Issue 12.3-13.1 | Summer 2014/Fall 2014 / Guest Edited by Kim F. Hall, Monica L. Miller, and Yvette Christiansë

Black Feminist Collectivity in Ntozake Shange’s for colored girls who have considered suicide / when the rainbow is enuf

Ntozake Shange’s for colored girls who have considered suicide / when the rainbow is enuf opens with a poem entitled “dark phrases.” The first stanza reads:

dark phrases of womanhood
of never havin been a girl
half-notes scattered
without rhythm/ no tune
distraught laughter fallin
over a black girl’s shoulder
it’s funny/ it’s hysterical
the melody-less-ness of her dance
don’t tell nobody don’t tell a soul
she’s dancin on beer cans & shingles[1]

Shange’s for colored girls produces and idealizes black feminist collectivity from the opening stanza to the final “laying on of hands.” Implicitly, if nationalist rhetoric and patriotic action aspire and move toward a more perfect union, that union remains an ideal that is always set at a distance from the lived experience of the citizen. for colored girls presents an aspirational black feminist collectivity as an alternative to the heteronormative domesticity that is the primary organizing social logic of the state. As an ideal, the black feminist collective destabilizes state fantasies including the American dream. Drama seeks to imagine a world that may be inspired by the mundane, but is not bound by reality. Therefore drama participates in crafting national, communal, personal, and social ideals. Ideals are important precisely because they are aspirational—because they provide a vision of worlds we wish to inhabit and possibilities worth fighting to realize.

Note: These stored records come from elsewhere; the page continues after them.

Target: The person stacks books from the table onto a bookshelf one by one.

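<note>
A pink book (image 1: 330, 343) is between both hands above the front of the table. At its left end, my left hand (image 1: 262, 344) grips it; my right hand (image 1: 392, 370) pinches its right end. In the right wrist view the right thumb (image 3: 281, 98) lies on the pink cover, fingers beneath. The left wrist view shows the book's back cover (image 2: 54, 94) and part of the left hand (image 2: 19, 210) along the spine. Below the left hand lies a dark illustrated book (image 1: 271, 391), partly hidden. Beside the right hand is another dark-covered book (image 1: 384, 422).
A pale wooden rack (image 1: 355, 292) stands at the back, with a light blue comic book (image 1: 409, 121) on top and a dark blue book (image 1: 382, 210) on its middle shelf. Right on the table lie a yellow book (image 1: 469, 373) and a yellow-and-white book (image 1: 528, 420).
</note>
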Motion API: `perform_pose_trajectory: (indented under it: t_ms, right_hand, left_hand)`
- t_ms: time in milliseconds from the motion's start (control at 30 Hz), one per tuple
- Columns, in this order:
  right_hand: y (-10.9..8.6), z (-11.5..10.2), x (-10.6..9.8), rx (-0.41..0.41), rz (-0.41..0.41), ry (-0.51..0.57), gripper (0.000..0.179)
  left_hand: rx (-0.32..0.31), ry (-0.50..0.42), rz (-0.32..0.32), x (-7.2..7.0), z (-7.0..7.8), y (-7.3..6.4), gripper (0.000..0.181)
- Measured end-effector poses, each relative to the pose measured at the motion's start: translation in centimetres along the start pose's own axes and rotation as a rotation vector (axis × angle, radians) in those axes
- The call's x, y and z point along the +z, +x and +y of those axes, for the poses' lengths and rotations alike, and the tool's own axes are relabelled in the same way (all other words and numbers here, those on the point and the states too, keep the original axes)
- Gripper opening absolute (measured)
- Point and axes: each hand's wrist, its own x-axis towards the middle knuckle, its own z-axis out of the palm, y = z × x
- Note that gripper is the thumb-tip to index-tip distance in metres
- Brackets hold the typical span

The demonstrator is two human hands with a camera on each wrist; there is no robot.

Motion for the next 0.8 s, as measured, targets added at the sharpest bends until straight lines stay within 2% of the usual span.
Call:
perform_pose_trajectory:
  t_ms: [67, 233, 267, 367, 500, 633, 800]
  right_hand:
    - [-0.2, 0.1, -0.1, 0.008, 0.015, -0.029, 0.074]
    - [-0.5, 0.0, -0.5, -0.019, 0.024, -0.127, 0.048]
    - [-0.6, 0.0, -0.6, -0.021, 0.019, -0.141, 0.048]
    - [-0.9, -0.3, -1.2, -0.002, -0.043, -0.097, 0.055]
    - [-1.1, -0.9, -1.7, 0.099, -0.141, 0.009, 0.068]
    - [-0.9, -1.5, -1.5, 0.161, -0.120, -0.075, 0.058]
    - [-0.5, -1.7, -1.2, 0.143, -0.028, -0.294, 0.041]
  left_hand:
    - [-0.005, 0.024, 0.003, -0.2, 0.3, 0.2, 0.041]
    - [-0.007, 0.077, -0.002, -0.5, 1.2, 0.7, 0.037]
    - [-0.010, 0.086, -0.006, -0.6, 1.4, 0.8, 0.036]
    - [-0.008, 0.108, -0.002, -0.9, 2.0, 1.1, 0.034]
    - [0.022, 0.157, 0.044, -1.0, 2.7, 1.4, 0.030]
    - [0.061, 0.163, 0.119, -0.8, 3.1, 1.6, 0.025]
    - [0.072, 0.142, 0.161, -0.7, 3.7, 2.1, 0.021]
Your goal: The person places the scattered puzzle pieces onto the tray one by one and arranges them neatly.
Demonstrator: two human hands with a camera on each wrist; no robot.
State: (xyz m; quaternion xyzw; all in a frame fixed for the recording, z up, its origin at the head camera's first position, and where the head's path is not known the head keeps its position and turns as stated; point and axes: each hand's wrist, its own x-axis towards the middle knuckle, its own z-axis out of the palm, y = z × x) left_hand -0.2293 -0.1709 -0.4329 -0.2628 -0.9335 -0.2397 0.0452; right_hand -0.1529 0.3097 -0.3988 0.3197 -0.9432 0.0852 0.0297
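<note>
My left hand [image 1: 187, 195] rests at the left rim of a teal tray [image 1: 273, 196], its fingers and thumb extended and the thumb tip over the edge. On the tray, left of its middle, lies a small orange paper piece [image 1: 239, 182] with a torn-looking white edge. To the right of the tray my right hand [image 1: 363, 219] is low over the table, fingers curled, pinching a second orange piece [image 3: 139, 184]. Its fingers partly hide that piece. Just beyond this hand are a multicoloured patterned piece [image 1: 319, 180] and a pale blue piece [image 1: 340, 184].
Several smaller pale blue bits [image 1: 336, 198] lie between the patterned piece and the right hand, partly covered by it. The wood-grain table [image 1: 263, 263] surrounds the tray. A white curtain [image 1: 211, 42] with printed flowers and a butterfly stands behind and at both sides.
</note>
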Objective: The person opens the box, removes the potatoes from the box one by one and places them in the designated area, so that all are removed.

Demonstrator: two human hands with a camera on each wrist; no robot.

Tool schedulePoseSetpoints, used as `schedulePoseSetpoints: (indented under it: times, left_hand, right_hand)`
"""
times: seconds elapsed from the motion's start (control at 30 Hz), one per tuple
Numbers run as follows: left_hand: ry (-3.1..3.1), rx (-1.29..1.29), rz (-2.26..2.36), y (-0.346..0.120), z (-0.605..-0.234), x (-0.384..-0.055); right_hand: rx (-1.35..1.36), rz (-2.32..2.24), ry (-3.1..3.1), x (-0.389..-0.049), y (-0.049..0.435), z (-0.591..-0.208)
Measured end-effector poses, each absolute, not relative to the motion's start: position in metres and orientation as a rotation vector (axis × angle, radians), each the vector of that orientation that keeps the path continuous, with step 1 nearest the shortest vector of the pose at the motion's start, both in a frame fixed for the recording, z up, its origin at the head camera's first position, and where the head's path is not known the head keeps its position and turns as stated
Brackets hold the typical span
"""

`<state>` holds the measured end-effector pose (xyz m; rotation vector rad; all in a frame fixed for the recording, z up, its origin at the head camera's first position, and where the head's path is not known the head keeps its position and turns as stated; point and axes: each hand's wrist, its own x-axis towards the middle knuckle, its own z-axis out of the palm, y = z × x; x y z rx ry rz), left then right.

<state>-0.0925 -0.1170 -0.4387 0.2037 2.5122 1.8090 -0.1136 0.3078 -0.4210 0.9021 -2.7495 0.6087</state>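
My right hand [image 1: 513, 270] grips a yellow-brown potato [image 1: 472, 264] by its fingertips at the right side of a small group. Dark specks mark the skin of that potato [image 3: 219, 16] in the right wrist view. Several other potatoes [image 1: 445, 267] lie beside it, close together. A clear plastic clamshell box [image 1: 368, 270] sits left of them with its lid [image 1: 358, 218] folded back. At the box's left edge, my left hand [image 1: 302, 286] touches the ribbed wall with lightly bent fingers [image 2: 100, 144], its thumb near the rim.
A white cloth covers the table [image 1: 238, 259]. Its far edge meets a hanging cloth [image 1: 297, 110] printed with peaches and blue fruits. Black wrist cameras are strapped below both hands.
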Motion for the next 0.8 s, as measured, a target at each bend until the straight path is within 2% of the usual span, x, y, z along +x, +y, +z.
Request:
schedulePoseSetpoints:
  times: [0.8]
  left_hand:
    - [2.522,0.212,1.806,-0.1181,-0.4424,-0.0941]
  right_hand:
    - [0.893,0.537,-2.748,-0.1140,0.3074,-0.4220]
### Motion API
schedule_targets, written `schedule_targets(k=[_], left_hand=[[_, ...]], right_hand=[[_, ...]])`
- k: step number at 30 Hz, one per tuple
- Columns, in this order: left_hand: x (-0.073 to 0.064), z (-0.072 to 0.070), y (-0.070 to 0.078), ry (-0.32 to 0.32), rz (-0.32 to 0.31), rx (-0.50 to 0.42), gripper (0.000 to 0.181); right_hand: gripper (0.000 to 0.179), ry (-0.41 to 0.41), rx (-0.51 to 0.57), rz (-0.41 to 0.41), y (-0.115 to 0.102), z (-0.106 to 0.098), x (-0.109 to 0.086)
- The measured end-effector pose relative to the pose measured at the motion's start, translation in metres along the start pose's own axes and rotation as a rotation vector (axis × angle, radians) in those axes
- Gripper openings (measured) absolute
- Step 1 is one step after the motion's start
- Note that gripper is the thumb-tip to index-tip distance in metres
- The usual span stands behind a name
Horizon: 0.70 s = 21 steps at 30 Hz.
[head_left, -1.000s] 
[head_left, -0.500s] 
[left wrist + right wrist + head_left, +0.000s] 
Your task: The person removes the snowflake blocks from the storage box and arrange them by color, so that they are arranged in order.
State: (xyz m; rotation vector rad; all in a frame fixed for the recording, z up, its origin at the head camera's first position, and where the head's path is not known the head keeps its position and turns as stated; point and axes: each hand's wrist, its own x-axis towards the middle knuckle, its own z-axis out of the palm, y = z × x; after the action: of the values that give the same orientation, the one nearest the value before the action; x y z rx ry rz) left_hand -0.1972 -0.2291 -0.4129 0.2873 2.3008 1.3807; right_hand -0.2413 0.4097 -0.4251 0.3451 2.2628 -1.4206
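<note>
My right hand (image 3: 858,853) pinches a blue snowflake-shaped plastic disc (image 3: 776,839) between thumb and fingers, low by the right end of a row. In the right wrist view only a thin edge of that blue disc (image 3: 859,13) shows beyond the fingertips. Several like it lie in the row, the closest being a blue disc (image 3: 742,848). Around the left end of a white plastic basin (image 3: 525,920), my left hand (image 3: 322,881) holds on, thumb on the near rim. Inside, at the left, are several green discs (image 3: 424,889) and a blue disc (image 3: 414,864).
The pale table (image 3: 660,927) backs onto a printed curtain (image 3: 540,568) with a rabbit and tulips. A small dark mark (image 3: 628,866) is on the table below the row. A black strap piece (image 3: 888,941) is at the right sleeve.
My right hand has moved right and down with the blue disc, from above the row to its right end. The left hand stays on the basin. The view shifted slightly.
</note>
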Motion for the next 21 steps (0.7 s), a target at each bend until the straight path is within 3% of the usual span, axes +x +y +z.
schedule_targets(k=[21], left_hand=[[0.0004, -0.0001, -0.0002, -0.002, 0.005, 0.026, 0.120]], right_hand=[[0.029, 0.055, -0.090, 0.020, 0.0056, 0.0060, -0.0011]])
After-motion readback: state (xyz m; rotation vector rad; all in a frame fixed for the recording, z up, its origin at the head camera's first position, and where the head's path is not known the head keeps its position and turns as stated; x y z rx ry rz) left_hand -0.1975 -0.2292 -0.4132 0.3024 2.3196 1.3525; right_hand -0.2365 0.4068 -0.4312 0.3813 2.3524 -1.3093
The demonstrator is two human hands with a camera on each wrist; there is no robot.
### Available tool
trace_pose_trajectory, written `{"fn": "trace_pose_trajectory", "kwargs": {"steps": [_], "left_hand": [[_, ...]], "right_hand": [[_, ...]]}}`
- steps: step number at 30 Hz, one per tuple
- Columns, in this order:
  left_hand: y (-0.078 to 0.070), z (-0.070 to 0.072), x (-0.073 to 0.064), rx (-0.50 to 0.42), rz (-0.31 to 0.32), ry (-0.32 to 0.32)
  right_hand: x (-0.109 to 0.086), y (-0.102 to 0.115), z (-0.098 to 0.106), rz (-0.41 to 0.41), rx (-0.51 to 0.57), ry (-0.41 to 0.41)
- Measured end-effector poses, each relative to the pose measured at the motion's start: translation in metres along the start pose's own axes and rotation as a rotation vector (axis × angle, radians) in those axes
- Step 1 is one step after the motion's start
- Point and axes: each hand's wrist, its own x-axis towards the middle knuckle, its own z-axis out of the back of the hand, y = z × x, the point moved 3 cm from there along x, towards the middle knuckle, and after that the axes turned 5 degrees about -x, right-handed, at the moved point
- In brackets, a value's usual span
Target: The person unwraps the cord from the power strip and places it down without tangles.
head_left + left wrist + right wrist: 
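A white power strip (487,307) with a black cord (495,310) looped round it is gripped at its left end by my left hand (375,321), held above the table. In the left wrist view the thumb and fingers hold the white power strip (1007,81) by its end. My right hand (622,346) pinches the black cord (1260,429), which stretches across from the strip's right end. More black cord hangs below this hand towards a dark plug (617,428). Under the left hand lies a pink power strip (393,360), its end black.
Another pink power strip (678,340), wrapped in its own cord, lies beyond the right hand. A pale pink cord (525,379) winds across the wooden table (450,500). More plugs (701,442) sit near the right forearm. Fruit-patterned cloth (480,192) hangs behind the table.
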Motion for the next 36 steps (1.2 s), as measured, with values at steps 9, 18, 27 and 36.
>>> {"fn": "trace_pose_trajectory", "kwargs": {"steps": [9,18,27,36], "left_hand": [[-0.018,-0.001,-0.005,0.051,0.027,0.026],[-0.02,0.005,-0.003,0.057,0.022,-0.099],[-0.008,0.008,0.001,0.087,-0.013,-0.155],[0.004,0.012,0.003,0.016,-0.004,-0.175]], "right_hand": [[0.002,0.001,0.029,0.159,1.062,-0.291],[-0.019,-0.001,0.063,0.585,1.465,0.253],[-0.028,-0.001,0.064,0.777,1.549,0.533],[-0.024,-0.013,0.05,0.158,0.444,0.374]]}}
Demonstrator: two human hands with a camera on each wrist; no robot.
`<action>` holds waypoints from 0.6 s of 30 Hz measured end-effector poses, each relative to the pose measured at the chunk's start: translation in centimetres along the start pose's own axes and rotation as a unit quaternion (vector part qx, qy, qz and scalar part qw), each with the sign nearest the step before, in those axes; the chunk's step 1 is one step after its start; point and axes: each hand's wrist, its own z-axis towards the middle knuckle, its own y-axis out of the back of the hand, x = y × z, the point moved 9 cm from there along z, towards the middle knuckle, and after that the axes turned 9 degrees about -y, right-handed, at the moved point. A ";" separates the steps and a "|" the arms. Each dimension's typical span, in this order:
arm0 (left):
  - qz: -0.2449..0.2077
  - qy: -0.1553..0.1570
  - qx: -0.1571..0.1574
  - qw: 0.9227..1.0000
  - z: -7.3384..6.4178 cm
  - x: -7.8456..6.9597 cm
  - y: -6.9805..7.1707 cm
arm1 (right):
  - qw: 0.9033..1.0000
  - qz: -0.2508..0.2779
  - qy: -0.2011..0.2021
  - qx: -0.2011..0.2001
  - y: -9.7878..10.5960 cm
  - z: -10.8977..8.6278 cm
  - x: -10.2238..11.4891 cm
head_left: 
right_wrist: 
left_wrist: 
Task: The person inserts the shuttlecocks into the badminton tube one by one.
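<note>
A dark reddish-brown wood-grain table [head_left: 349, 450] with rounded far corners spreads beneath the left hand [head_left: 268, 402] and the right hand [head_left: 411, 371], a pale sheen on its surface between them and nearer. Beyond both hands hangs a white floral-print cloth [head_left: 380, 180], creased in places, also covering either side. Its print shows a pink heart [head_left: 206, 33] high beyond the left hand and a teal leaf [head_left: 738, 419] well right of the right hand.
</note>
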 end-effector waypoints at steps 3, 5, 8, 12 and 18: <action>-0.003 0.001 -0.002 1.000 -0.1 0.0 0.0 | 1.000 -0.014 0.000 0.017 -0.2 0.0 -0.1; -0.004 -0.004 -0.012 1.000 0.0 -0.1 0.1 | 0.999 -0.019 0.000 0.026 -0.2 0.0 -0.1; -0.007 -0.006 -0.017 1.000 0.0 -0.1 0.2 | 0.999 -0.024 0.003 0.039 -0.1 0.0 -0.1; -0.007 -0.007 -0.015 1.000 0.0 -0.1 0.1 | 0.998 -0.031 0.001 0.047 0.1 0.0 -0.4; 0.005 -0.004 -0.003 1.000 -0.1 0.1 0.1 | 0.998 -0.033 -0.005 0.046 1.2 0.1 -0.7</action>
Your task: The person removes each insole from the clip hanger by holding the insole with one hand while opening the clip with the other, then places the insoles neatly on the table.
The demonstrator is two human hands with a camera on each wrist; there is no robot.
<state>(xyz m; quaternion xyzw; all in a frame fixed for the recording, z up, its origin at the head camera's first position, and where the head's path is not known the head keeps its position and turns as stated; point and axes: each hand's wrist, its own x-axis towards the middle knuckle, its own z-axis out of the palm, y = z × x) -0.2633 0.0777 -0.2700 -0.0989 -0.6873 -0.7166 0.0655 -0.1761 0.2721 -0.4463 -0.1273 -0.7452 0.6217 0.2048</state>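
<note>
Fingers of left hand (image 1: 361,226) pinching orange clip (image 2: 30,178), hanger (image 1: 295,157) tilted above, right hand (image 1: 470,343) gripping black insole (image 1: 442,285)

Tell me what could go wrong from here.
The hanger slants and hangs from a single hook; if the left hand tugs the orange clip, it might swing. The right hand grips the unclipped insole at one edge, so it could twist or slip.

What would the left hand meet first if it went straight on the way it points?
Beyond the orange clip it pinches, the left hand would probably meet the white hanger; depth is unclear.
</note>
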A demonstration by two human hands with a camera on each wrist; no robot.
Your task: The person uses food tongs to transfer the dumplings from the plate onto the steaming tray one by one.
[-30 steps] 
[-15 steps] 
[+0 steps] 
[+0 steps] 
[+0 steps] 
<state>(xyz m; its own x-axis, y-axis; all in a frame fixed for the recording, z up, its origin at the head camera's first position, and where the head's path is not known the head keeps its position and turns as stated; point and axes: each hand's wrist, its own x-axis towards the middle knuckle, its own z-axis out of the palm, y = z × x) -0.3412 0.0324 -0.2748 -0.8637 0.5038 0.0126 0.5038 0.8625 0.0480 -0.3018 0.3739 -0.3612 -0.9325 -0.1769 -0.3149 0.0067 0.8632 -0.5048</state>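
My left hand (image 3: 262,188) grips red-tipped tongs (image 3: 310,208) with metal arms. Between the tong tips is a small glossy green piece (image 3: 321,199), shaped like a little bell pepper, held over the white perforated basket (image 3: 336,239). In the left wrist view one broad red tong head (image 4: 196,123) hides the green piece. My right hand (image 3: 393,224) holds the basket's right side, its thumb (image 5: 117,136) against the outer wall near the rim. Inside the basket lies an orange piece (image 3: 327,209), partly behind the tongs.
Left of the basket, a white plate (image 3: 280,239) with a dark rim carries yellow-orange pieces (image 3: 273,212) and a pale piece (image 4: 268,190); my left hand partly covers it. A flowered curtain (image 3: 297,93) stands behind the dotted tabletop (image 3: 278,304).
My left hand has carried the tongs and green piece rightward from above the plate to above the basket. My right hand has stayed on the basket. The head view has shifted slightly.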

for colored girls cultivates black feminist collectivity through the form of the choreopoem, which integrates poetics and scripted movement. Robin Bernstein has argued persuasively for the way objects as things inspire relationships with individuals, prescribing a set of actions, scripting behavior.[2] Bernstein suggests that objects create social cues that motivate certain actions from individuals: red lights encourage drivers to stop their cars, wailing alarm clocks provoke individuals to wake from their slumber, beeping iPhones prompt users to check their messages. Using thing theory, Bernstein explains that in the moment when the object inspires action, it transforms from an object into a thing and blurs the strict hierarchy between humans and objects. Bernstein’s formulation of scriptive things uses the dramatic text—the script—as its ideal object-turned-thing, calling attention to the way the dramatic text participates in encouraging social relations. I would further suggest that the imaginary and sometimes visionary process that the dramatic text scripts differentiates artistic endeavors from quotidian ones. This means that the script as a thing not only calls forth social relations but imagines them as well.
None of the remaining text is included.